A word-for-word transcription of the listing is all that is needed.

# EXERCISE DATA
□ □ □ □ □ □ □
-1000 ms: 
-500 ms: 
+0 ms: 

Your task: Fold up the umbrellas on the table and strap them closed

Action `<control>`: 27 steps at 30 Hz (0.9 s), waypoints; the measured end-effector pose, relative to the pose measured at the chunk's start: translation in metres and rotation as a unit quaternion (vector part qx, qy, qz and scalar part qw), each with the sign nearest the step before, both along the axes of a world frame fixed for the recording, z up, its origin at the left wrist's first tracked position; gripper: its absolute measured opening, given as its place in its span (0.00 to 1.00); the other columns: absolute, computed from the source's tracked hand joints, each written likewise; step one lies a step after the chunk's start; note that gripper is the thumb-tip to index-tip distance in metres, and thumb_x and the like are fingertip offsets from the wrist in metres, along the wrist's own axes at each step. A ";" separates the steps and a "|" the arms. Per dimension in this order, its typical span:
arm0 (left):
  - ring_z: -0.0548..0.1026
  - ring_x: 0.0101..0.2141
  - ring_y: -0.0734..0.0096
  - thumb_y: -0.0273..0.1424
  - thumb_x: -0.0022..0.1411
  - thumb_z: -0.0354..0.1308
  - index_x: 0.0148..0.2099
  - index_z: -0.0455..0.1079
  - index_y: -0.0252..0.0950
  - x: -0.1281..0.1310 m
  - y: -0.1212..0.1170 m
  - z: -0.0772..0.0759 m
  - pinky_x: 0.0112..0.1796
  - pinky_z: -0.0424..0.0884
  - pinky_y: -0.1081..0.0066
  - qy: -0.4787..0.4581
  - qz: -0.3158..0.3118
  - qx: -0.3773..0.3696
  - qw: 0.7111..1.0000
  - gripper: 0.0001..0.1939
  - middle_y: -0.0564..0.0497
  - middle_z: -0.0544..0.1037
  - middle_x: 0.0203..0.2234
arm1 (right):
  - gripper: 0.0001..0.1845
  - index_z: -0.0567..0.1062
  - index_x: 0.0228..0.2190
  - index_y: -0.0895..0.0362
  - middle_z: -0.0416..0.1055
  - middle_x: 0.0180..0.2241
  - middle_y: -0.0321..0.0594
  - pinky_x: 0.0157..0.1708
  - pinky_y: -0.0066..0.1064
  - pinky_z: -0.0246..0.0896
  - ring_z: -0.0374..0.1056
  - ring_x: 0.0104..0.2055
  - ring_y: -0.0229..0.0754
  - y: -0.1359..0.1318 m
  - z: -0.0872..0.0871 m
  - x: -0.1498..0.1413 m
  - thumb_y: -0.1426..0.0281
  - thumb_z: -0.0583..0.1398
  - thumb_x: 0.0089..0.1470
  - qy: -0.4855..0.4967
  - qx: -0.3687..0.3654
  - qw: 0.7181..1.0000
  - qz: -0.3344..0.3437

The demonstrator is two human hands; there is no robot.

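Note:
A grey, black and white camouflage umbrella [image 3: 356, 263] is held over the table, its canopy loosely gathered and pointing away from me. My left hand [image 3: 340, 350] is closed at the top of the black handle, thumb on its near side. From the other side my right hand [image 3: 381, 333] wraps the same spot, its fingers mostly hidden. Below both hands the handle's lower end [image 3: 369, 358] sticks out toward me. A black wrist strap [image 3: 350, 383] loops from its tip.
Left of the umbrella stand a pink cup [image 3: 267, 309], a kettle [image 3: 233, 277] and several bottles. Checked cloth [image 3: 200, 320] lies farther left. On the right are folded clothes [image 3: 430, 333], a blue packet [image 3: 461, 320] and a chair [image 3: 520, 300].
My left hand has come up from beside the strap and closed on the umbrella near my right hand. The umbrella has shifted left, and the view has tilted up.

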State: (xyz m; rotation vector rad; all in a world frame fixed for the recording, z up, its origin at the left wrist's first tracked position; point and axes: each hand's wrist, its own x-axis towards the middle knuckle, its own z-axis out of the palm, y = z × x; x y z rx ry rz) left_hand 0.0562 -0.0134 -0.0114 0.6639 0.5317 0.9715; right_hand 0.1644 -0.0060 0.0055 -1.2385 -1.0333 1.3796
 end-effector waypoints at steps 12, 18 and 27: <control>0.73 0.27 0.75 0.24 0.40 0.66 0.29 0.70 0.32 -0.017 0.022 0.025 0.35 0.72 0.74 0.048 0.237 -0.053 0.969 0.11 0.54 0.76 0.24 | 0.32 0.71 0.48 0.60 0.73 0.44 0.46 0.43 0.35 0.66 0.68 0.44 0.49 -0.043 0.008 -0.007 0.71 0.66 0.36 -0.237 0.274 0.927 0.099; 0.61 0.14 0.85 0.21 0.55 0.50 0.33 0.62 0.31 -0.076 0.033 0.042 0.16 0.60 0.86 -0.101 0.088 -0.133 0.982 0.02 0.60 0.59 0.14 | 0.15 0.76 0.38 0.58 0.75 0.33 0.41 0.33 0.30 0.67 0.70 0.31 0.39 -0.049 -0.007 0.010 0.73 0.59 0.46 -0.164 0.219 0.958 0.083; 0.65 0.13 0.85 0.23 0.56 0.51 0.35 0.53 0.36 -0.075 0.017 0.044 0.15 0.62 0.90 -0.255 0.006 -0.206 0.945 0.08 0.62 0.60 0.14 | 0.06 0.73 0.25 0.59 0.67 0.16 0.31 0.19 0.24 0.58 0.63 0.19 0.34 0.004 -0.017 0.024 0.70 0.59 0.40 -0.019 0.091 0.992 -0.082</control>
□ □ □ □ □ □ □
# OUTPUT OF THE EXERCISE
-1000 ms: 
-500 ms: 
+0 ms: 

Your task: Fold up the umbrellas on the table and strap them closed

Action `<control>`: 27 steps at 30 Hz (0.9 s), waypoints; the measured end-effector pose, relative to the pose measured at the chunk's start: translation in metres and rotation as a unit quaternion (vector part qx, qy, qz and scalar part qw), each with the sign nearest the step before, both along the axes of a world frame fixed for the recording, z up, its origin at the left wrist's first tracked position; gripper: its absolute measured opening, given as its place in its span (0.00 to 1.00); the other columns: absolute, computed from the source's tracked hand joints, each written likewise; step one lies a step after the chunk's start; note that gripper is the thumb-tip to index-tip distance in metres, and thumb_x and the like are fingertip offsets from the wrist in metres, along the wrist's own axes at each step. A ";" separates the steps and a "|" the arms. Per dimension in this order, its typical span:
arm0 (left):
  - ring_z: -0.0548..0.1026
  - ring_x: 0.0101..0.2141
  - ring_y: -0.0734..0.0096
  - thumb_y: -0.0273..0.1424
  - thumb_x: -0.0022..0.1411
  - thumb_z: -0.0354..0.1308
  - index_x: 0.0148..0.2099
  - index_z: -0.0455..0.1079
  - index_y: -0.0252..0.0950
  - x: -0.1281..0.1310 m
  - y: -0.1212..0.1170 m
  - z: -0.0772..0.0759 m
  - pinky_x: 0.0112..0.1796
  - pinky_z: -0.0424..0.0884
  - pinky_y: -0.1081..0.0066
  - qy: -0.4787..0.4581
  - qz: -0.3158..0.3118
  - qx: -0.3773..0.3696
  - qw: 0.7111..1.0000
  - gripper: 0.0001..0.1939
  - middle_y: -0.0564..0.0497
  - middle_z: -0.0544..0.1037
  - middle_x: 0.0203..0.2234
arm1 (right):
  - gripper: 0.0001..0.1845
  - index_z: -0.0567..0.1062
  - index_x: 0.0228..0.2190
  - index_y: -0.0895..0.0362
  - middle_z: -0.0416..0.1055
  - middle_x: 0.0180..0.2241
  - middle_y: -0.0321..0.0594
  - pinky_x: 0.0157..0.1708
  - pinky_y: -0.0066..0.1064
  - pinky_z: -0.0246..0.0896
  - ring_z: -0.0374..0.1056
  - ring_x: 0.0104..0.2055
  - ring_y: -0.0229..0.0754
  - y: -0.1359..0.1318 m
  - z: -0.0872..0.0871 m
  - x: -0.1498..0.1413 m
  - thumb_y: -0.1426..0.0281
  - thumb_z: -0.0583..0.1398
  - thumb_x: 0.0089..0.1470
  - qy: -0.4855..0.4967
  - qx: -0.3687..0.3654
  - qw: 0.7181..1.0000
  - qz: -0.3344..0.3437

The demonstrator is two human hands; there is no robot.

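Note:
A grey, black and white camouflage umbrella [image 3: 356, 263] is held over the table, its canopy loosely gathered and pointing away from me. My left hand [image 3: 340, 350] is closed at the top of the black handle, thumb on its near side. From the other side my right hand [image 3: 381, 333] wraps the same spot, its fingers mostly hidden. Below both hands the handle's lower end [image 3: 369, 358] sticks out toward me. A black wrist strap [image 3: 350, 383] loops from its tip.
Left of the umbrella stand a pink cup [image 3: 267, 309], a kettle [image 3: 233, 277] and several bottles. Checked cloth [image 3: 200, 320] lies farther left. On the right are folded clothes [image 3: 430, 333], a blue packet [image 3: 461, 320] and a chair [image 3: 520, 300].
My left hand has come up from beside the strap and closed on the umbrella near my right hand. The umbrella has shifted left, and the view has tilted up.
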
State: (xyz m; rotation vector rad; all in a world frame fixed for the recording, z up, its origin at the left wrist's first tracked position; point and axes: each hand's wrist, its own x-axis towards the middle knuckle, its own z-axis out of the palm, y = z × x; x y z rx ry rz) left_hand 0.0562 -0.0134 -0.0114 0.6639 0.5317 0.9715; right_hand 0.1644 -0.0060 0.0055 -1.2385 -1.0333 1.3796
 end-effector waypoints at steps 12, 18 and 27: <control>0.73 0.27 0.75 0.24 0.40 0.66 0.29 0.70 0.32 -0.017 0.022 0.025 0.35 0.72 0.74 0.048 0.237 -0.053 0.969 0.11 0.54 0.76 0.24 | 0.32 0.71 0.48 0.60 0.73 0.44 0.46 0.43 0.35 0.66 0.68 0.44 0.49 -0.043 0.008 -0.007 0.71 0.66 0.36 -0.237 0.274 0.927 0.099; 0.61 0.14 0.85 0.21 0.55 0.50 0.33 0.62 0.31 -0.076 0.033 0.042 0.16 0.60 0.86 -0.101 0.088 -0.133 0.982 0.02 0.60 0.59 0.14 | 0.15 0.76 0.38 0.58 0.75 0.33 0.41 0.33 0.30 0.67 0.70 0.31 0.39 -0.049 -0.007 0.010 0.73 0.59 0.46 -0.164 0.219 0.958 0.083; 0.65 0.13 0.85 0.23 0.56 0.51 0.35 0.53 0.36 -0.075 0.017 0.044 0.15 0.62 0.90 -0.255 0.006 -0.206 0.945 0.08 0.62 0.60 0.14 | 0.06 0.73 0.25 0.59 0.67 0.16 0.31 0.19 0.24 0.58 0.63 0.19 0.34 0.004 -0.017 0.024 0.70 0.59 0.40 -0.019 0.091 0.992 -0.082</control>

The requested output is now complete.